On Tue, Jul 22, 2008 at 7:03 PM, Dirk Riehle <dirk(a)riehle.org> wrote:
Here an interesting alternative implementation for
MediaWiki/Wikipedia:
*
http://armstrongonsoftware.blogspot.com/2008/06/itching-my-programming-nerv…
*
http://video.google.com/videoplay?docid=6981137233069932108 (Wikipedia
discussion starts 30min into the video)
Basically a p2p backend that claims order of magnitude performance gains
for writing pages. They ignore the front caches etc. Done in Erlang
(+Java).
I was trying to figure out whether this would really be feature parity
but couldn't fully see it.
For the rendering, they use plog4u---does someone know whether this has
feature parity with Mediawiki (markup)? We used JAMWiki (Java
implementation of MediaWiki) only to see later that there was no
ParserFunctions extension available. (Why is this an extension rather
than a core part in the first place?)
Thanks!
Dirk
The slides for the talk are on the OnScale site <
http://www.onscale.de/Reinefeld_Erlang_Exchange.pdf>gt;, although I don't see
an actual comparison in performance between the distributed architecture and
the current Wikipedia setup.
He seems to ignore not only Squid, but also the key-value store MediaWiki is
already well-integrated with: memcached. I think he's talking about
something more complex (I only understand parts of it), but I don't think
Wikipedia is much of a big dumb behemoth as far as architecture goes; I've
always thought of it as the opposite, the lean model of incredible
performance on an incredibly small budget.
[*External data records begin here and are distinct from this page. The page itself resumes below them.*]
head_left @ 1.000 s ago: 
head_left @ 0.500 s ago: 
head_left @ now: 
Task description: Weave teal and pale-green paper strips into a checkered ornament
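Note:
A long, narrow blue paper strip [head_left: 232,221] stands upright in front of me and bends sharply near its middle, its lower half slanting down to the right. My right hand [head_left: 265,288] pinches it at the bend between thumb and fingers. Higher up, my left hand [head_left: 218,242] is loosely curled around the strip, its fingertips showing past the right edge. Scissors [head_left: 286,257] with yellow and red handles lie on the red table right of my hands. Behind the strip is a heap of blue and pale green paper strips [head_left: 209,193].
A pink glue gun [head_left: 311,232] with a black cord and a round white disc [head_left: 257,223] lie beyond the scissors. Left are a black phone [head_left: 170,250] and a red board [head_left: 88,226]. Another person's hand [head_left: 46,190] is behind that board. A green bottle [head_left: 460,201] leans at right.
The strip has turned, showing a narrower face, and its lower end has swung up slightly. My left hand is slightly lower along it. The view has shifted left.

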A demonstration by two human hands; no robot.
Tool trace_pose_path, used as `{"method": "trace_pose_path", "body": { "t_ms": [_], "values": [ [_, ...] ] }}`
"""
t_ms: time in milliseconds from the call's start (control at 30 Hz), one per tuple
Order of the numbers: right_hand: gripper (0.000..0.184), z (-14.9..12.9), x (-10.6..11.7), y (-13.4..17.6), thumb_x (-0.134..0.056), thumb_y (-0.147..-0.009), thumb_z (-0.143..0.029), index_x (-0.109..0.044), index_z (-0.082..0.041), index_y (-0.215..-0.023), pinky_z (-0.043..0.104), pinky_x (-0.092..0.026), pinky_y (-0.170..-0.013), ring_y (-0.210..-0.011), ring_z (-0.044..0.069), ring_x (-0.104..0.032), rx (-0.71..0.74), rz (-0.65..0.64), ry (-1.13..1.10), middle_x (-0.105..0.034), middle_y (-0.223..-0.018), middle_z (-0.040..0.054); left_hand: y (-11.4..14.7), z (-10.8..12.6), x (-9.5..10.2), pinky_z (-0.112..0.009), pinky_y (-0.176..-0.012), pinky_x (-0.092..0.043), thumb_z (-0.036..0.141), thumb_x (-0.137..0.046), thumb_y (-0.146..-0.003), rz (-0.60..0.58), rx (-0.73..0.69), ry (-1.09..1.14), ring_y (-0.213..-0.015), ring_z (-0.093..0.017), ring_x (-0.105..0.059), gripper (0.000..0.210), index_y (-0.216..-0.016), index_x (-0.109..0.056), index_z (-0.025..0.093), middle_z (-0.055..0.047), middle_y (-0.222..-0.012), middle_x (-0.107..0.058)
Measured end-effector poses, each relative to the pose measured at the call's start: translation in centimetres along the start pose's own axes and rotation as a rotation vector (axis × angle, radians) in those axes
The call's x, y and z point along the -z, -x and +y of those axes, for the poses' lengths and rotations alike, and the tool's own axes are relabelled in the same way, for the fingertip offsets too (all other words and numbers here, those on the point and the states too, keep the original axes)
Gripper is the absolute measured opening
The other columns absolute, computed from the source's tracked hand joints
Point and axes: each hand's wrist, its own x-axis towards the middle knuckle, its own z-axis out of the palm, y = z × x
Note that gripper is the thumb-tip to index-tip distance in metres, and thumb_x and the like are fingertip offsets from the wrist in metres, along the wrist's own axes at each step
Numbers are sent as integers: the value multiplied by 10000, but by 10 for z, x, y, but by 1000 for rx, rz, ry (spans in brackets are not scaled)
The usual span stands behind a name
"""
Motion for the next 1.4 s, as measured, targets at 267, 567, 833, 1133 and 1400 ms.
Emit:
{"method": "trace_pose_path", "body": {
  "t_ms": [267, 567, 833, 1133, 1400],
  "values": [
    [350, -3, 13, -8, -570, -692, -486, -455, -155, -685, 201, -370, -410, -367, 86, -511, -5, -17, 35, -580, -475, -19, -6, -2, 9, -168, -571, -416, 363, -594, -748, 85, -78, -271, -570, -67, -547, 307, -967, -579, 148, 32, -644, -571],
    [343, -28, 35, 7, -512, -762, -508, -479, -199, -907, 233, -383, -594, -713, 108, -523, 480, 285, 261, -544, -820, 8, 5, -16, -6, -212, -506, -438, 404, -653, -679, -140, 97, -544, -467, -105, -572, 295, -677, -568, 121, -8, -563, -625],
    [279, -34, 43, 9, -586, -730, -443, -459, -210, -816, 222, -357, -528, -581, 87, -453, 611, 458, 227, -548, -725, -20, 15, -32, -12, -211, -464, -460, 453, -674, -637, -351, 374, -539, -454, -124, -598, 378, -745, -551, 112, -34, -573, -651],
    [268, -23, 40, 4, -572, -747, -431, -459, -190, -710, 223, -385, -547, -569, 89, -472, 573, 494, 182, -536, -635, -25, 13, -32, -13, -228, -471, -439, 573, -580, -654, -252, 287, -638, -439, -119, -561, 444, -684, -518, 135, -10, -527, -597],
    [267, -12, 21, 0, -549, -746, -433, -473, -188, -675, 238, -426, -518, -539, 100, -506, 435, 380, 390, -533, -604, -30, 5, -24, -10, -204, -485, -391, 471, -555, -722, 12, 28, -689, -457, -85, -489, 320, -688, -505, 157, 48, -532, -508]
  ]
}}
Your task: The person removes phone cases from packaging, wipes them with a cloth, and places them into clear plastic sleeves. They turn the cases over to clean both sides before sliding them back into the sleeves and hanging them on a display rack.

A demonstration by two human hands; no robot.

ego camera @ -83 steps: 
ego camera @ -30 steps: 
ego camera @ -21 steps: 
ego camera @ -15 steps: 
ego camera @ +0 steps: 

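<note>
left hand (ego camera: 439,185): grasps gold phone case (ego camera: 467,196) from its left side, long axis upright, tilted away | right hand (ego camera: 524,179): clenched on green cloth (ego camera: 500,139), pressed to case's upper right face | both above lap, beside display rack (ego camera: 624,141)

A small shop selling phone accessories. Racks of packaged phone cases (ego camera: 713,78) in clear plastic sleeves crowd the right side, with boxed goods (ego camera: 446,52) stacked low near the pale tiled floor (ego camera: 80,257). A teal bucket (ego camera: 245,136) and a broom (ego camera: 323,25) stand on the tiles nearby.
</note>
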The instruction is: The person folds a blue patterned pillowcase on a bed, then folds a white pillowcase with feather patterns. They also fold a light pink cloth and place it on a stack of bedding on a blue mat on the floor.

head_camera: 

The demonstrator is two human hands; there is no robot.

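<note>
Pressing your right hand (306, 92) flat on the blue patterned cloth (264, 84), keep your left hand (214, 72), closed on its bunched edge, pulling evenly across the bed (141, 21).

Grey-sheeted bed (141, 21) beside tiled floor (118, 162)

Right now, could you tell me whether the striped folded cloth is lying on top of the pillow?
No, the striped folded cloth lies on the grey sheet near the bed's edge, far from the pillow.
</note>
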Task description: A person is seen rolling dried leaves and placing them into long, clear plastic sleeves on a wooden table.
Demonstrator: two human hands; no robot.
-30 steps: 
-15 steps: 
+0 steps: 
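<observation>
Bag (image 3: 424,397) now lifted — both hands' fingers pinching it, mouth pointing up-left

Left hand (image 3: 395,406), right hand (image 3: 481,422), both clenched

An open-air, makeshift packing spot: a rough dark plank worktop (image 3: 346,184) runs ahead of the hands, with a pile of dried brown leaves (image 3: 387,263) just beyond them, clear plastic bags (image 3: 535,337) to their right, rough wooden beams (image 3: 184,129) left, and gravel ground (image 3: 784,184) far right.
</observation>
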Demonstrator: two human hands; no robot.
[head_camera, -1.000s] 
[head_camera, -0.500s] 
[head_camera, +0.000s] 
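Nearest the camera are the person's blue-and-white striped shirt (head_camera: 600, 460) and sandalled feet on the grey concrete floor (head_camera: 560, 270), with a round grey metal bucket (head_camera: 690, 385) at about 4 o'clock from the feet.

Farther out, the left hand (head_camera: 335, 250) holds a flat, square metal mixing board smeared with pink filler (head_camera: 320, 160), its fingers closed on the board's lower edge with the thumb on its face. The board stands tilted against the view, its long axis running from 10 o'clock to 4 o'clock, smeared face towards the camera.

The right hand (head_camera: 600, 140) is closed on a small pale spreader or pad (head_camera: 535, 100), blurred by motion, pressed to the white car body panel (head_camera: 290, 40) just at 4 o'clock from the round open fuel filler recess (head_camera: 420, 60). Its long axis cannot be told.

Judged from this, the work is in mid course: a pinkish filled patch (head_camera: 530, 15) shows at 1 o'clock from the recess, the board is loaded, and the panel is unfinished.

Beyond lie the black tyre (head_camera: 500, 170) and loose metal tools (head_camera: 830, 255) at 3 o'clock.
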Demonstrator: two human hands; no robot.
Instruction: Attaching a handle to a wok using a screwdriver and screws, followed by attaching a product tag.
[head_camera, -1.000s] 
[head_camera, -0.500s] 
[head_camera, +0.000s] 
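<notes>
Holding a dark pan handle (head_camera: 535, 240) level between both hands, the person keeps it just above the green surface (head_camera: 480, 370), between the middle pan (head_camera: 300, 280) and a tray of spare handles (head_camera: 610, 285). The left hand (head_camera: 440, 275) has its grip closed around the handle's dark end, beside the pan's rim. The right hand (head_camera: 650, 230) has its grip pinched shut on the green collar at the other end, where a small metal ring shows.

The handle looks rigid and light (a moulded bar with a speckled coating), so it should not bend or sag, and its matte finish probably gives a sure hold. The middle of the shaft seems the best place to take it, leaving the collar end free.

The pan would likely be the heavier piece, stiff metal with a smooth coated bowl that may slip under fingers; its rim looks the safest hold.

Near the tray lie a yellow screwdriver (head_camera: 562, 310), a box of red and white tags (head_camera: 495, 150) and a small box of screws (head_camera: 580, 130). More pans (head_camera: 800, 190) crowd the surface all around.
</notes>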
Anyway, he also seems to be assuming that the scalability bottleneck is all
in the 2000/s write requests, rather than the 48000/s read requests. Is
this actually the case? On the server roles page <
https://wikitech.leuksman.com/view/Server_roles> I see 10 database servers
and hundreds of Apaches/Squids, so I'm dubious.
I'd be curious to hear what Brion or another Wikimedia engineer has to say
about this, if he has time.